WORK ORDER: What you return must match the listing below character for character, minus any pictures.

DATA SEGMENT:

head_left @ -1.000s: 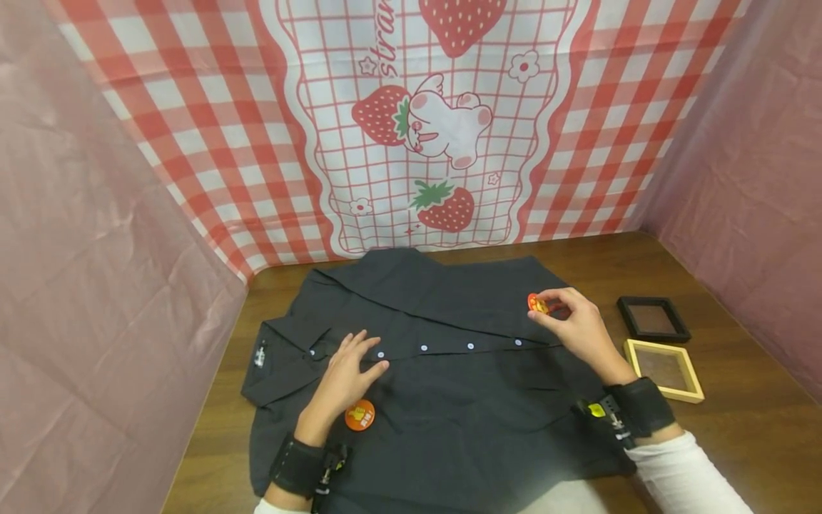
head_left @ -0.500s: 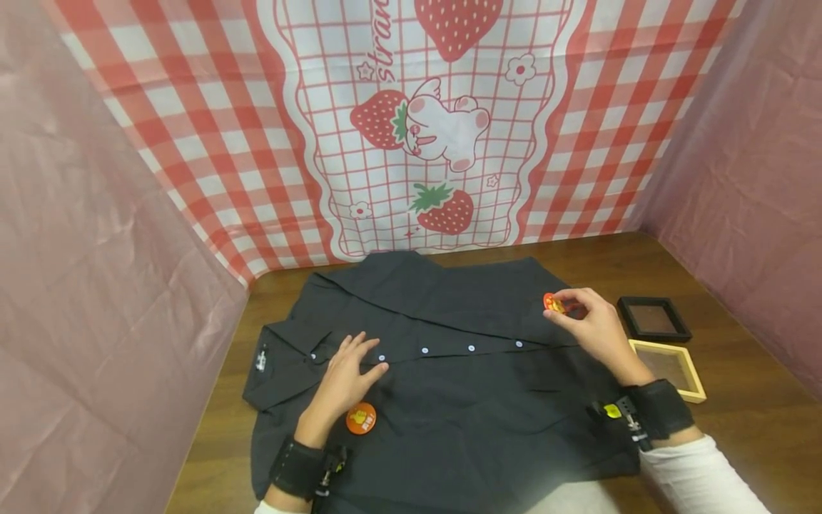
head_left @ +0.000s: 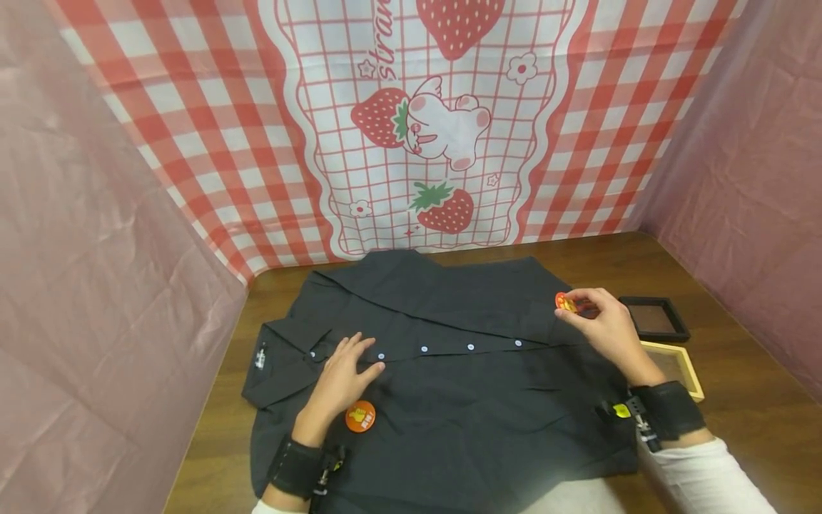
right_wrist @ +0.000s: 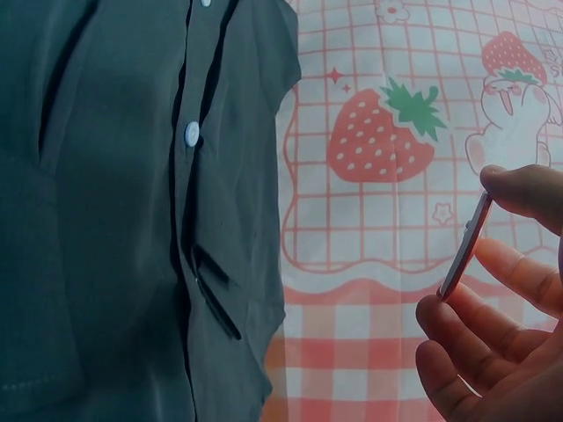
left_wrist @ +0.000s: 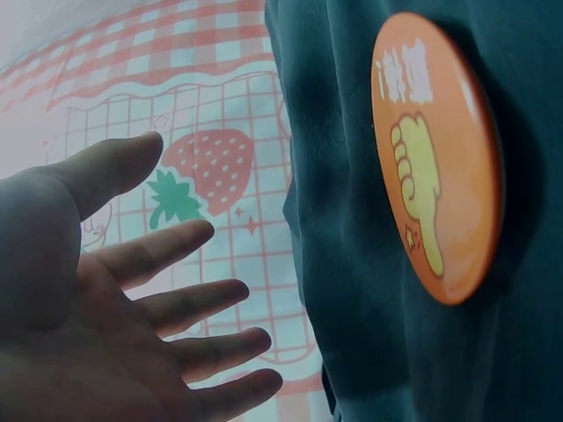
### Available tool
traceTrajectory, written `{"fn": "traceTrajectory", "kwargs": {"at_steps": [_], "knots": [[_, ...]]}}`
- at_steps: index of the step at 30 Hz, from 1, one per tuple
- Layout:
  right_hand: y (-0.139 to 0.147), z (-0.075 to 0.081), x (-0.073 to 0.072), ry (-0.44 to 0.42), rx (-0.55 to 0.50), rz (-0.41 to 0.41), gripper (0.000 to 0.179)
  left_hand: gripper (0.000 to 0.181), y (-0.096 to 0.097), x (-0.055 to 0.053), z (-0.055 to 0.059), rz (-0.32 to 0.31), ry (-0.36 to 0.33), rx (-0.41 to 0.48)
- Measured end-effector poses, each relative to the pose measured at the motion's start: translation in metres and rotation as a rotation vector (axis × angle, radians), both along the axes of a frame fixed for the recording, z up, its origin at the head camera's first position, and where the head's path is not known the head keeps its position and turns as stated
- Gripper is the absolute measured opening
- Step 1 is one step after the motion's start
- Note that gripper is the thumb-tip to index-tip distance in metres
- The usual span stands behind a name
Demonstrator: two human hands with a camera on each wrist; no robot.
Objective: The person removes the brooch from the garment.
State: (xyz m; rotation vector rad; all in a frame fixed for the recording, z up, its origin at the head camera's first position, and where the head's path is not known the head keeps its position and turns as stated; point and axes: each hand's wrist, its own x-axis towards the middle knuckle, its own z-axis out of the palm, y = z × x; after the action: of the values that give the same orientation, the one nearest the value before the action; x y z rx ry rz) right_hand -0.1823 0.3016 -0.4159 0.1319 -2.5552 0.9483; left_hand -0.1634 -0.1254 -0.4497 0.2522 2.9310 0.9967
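Red badge (head_left: 565, 303) is sitting clamped between the thumb and fingertips of our right hand (head_left: 605, 323); we are holding it tilted, apart from the dark shirt (head_left: 462, 407), near the end away from the collar (head_left: 282, 385). We are spreading the fingers of our left hand (head_left: 343, 375) apart beside the row of white buttons (head_left: 424, 349), and we cannot tell whether they are touching the fabric. Near that hand an orange badge (head_left: 360, 416) is lying face up on the shirt. On the surface (head_left: 738, 407) to our right, a black frame (head_left: 677, 317) and a yellow frame (head_left: 692, 373) are lying.
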Motion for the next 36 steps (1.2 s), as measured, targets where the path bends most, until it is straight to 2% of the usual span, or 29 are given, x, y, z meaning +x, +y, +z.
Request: {"fn": "traceTrajectory", "kwargs": {"at_steps": [7,15,27,36], "knots": [[0.007,0.000,0.001,-0.004,-0.005,-0.021,0.035,0.065,-0.003,-0.002,0.000,0.020,0.032,-0.067],[0.021,0.000,0.003,-0.025,-0.009,-0.044,0.035,0.069,-0.003,-0.002,-0.001,0.003,0.021,-0.095],[0.040,0.008,0.005,-0.046,0.062,-0.067,0.039,0.068,-0.004,-0.003,-0.005,-0.023,-0.022,-0.083],[0.053,0.006,0.003,-0.042,0.072,-0.075,0.039,0.063,-0.006,-0.003,-0.007,-0.025,-0.041,-0.077]]}}
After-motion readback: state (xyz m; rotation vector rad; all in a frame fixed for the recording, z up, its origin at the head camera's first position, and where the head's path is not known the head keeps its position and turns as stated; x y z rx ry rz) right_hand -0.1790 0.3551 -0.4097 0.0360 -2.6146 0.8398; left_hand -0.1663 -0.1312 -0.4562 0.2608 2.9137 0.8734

ANSWER BELOW:
head_left @ -1.000s: 
head_left @ -0.500s: 
head_left @ +0.000s: 
right_wrist @ +0.000s: 
left_wrist @ +0.000s: 
### Available tool
traceTrajectory, written `{"fn": "traceTrajectory", "kwargs": {"at_steps": [_], "knots": [[_, ...]]}}`
- at_steps: index of the step at 30 Hz, from 1, one per tuple
- Layout:
  right_hand: y (-0.139 to 0.147), z (-0.075 to 0.081), x (-0.073 to 0.072), ry (-0.44 to 0.42), rx (-0.55 to 0.50), rz (-0.41 to 0.41), gripper (0.000 to 0.179)
  left_hand: gripper (0.000 to 0.181), y (-0.096 to 0.097), x (-0.055 to 0.053), z (-0.055 to 0.059), rz (-0.32 to 0.31), ry (-0.36 to 0.33), rx (-0.41 to 0.48)
- Measured end-effector poses, each relative to the pose measured at the motion's start: translation in metres and rotation as a rotation vector (axis × angle, radians), both along the axes of a frame fixed for the recording, z up, its origin at the head camera's first position, and where the head's path is not known the head keeps its position and turns as stated
- Gripper is the absolute measured opening
- Step 1 is one step after the motion's start
- Note that gripper is the thumb-tip to index-tip distance in metres
- The usual span stands behind a name
Demonstrator: two human hands with a camera on each wrist; no robot.
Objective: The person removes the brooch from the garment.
State: (xyz m; rotation vector rad; all in a frame fixed for the recording, z up, its origin at the head camera's first position, and where the head's path is not known the head keeps its position and turns as stated; point and axes: each hand's wrist, its own x-axis towards the middle knuckle, its own z-axis out of the palm, y = z × x; after the action: of the values that give the same orientation, the one nearest the value before the action; x y z rx ry rz) right_hand -0.1823 0.3016 -0.4159 0.1319 -2.5552 0.9483; left_hand -0.1634 -0.1254 -0.4497 0.2522 2.9310 0.9967
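Red badge (head_left: 565, 303) is sitting clamped between the thumb and fingertips of our right hand (head_left: 605, 323); we are holding it tilted, apart from the dark shirt (head_left: 462, 407), near the end away from the collar (head_left: 282, 385). We are spreading the fingers of our left hand (head_left: 343, 375) apart beside the row of white buttons (head_left: 424, 349), and we cannot tell whether they are touching the fabric. Near that hand an orange badge (head_left: 360, 416) is lying face up on the shirt. On the surface (head_left: 738, 407) to our right, a black frame (head_left: 677, 317) and a yellow frame (head_left: 692, 373) are lying.
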Motion for the next 36 steps (1.2 s), as measured, targets where the path bends most, until it is straight to 2% of the usual span, or 29 are given, x, y, z meaning +x, +y, +z.
Request: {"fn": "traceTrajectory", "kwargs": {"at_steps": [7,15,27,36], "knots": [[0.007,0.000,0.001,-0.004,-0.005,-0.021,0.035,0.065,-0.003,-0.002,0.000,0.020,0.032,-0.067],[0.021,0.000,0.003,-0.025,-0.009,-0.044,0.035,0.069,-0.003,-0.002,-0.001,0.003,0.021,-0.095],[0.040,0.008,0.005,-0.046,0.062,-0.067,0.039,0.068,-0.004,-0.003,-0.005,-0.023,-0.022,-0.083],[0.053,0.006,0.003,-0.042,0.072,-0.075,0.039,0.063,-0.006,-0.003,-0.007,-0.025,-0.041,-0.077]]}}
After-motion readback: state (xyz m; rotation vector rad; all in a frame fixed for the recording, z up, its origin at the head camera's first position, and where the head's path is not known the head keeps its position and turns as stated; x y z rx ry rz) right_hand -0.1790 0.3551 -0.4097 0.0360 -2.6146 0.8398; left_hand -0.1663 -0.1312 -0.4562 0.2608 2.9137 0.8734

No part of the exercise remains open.